AMD shares spike on joint venture news
April 25, 2016 // 11:06 a.m.
Companies: #amd #china
AMD surprised investors in its latest earnings call with the announcement of a joint venture with a Chinese technology investment firm worth $293 million and promise of a 15 per cent revenue growth in the coming quarter - enough to spike its share price a whopping 52 per cent.
AMD has been in financial difficulty for some time. Aside from brief moments of profitability, its earnings reports have long been awash in a sea of red with losses the company cannot continue to make year-on-year and expect to survive. Investor confidence has been low, the company's share price has been sinking, and it has already flogged off its real estate holdings to generate some short-term cash in exchange for a long-term drain on the balance sheet.
In its most recent quarterly report, though, there were signs that things are brightening. At first, it's hard to see: revenue of $832 million for the quarter represents a drop of 19 per cent year-on-year, with the result being a $68 million loss. Year-on-year, though, that's a lot better than the $137 million from the first quarter of its last financial year - and there were details that suggested some profitability could be on the cards.
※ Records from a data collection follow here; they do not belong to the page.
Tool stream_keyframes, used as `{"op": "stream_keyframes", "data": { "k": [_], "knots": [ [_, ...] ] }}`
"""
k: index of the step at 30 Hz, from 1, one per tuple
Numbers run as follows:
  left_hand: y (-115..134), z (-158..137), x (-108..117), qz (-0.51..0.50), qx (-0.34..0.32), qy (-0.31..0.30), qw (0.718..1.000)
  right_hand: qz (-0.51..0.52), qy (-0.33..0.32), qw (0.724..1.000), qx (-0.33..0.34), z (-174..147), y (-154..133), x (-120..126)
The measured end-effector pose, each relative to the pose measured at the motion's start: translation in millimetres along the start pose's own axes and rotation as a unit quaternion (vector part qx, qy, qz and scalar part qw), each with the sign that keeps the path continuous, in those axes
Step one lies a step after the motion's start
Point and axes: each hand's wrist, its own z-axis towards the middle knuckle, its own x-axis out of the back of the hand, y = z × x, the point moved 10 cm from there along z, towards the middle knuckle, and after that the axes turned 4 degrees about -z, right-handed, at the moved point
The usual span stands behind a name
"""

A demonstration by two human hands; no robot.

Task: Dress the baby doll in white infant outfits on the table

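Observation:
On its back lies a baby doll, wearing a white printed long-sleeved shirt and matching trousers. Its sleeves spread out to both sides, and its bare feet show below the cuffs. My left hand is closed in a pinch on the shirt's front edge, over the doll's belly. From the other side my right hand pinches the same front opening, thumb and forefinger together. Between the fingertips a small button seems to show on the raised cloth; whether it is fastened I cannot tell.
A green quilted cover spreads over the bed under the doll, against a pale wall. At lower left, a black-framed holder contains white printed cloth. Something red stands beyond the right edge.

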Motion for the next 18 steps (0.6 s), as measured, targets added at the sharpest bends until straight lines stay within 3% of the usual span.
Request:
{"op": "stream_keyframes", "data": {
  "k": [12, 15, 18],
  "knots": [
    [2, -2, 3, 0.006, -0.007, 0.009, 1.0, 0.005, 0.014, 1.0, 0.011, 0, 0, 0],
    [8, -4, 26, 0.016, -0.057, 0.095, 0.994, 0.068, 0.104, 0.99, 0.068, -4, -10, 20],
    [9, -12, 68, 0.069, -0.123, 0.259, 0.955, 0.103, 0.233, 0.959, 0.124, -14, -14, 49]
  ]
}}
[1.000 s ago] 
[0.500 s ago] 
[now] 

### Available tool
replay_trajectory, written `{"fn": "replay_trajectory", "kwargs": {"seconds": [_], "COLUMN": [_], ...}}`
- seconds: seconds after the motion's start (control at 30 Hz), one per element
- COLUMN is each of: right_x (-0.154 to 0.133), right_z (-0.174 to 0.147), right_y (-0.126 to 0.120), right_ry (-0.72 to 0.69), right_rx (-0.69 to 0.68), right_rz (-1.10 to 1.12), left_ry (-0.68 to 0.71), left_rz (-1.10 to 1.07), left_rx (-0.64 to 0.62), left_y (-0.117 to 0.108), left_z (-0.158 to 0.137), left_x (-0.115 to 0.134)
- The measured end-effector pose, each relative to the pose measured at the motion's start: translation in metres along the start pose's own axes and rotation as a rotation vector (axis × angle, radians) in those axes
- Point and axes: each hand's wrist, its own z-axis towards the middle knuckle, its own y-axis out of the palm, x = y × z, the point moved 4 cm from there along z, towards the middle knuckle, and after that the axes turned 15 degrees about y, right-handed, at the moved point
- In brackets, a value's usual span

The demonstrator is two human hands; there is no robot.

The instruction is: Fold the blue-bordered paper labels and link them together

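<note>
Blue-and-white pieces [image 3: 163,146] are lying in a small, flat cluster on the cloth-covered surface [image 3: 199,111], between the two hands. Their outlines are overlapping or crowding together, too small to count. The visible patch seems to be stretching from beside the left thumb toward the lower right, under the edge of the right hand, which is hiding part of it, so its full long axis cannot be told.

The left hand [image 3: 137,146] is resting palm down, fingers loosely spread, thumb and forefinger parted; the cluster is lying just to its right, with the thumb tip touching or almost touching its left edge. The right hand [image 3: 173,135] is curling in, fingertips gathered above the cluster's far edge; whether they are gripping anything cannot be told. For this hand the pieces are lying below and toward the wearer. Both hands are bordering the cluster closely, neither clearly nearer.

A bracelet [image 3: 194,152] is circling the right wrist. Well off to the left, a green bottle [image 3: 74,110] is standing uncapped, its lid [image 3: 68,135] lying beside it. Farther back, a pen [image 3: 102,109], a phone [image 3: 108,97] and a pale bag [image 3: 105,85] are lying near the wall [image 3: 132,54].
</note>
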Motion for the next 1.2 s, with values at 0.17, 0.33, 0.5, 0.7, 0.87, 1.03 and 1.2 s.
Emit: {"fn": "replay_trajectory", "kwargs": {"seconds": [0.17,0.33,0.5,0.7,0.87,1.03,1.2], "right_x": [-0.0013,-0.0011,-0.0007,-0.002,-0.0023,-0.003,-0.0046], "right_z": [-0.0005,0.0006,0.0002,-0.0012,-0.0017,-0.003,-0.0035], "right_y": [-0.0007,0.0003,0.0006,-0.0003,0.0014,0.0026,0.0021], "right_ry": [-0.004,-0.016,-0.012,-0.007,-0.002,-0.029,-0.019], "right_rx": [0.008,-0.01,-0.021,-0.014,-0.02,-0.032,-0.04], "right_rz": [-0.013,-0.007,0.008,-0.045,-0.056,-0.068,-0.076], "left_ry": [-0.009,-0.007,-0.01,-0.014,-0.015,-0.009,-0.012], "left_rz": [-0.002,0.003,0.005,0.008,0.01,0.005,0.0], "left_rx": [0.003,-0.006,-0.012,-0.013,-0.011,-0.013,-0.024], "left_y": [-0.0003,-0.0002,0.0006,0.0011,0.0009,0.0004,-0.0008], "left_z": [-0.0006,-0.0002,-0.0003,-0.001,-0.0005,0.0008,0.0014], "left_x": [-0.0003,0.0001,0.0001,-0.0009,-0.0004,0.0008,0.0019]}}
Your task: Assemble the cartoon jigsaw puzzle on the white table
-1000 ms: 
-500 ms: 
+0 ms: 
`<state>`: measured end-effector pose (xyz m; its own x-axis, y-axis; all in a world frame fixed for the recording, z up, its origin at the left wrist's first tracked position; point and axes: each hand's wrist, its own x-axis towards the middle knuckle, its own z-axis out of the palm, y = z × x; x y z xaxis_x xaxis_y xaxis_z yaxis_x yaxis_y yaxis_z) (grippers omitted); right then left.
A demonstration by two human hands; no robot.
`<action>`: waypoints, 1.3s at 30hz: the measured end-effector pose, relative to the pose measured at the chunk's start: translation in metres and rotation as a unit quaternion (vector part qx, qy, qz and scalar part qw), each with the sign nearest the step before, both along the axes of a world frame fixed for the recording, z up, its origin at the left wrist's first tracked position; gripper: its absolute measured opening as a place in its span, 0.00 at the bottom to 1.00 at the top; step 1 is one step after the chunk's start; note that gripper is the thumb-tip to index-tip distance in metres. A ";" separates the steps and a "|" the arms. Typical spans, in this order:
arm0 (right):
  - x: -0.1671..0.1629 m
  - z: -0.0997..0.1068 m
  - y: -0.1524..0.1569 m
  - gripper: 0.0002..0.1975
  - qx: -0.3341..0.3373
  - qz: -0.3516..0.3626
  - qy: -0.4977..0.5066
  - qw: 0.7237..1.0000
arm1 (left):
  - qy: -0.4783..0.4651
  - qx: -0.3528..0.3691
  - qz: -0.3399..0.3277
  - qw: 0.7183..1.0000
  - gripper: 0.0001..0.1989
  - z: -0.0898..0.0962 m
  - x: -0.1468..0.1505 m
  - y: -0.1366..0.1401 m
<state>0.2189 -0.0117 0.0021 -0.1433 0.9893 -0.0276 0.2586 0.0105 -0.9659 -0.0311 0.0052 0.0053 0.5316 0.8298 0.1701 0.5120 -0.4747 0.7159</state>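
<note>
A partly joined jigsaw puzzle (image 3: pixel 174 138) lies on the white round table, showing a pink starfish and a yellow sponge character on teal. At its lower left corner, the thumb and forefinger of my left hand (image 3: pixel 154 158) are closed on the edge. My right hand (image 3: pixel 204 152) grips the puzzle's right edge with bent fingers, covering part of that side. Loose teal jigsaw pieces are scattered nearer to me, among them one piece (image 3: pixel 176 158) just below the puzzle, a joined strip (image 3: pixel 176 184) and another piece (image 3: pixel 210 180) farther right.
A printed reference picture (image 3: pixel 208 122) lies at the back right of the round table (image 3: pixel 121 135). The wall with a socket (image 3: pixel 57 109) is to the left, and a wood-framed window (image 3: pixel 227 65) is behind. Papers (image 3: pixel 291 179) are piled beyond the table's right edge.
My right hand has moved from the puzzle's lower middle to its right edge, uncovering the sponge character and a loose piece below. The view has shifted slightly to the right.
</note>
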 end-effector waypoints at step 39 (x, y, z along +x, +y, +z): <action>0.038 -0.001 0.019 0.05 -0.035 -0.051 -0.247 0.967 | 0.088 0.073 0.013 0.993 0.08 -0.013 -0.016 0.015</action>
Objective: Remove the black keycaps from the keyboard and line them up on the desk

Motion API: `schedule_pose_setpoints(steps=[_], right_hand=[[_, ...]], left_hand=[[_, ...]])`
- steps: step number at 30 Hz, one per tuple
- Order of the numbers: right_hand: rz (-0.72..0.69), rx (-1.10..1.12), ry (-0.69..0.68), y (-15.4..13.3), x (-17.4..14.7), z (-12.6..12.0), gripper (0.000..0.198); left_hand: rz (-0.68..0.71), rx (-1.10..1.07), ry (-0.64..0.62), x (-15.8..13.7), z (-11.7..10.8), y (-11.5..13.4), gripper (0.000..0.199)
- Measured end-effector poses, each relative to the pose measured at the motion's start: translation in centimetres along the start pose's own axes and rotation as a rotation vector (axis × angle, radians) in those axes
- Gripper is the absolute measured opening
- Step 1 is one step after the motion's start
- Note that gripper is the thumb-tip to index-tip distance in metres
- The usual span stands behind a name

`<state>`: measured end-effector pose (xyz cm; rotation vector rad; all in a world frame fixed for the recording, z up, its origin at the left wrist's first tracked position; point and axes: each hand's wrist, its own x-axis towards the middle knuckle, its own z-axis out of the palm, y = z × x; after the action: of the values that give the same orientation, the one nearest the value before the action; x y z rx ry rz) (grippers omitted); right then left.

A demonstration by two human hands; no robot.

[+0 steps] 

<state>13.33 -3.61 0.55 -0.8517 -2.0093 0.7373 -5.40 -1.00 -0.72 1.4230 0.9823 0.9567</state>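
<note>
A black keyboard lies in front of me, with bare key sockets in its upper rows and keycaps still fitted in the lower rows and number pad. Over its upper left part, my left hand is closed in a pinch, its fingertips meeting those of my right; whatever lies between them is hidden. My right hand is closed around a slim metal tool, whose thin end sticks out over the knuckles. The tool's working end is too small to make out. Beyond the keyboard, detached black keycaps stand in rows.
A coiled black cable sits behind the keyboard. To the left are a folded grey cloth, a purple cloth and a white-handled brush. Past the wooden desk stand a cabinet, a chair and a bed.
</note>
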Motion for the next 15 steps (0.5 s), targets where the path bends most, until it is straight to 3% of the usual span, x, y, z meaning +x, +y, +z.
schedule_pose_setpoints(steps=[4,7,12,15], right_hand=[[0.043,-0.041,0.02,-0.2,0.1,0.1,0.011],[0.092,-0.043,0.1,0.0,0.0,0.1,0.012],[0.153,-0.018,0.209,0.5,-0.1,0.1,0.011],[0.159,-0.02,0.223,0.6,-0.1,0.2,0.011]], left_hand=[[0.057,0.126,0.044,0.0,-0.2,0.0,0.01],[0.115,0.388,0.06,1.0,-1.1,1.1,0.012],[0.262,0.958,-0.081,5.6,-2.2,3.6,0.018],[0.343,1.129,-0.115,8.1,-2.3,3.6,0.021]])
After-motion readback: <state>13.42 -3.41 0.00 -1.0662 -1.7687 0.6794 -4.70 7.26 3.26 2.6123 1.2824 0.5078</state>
The biggest of these was the announcement of a joint venture with China's Tianjin Haiguang Advanced Technology Investment Co. (THATIC), a division of the Chinese Academy of Sciences, to develop system-on-chip processors based on AMD's x86 cores for the server market. The deal is purely for x86 and SoC IP, AMD confirmed during its earnings call, with no GPU or ARM IP making the leap. Regardless, AMD has high hopes: it expects to earn $293 million from the deal, assuming it hits the contractual milestones outlined as part of the agreement, plus ongoing royalties based on sales of the parts produced.
The news was enough to chivvy investors into movement: Following the announcement, AMD's share price rose 52.29 per cent, putting it at its highest level since September 2014 even accounting for a 4.51 per cent dip in after-hours trading as those without the stomach for long-term risk divested to make a quick return.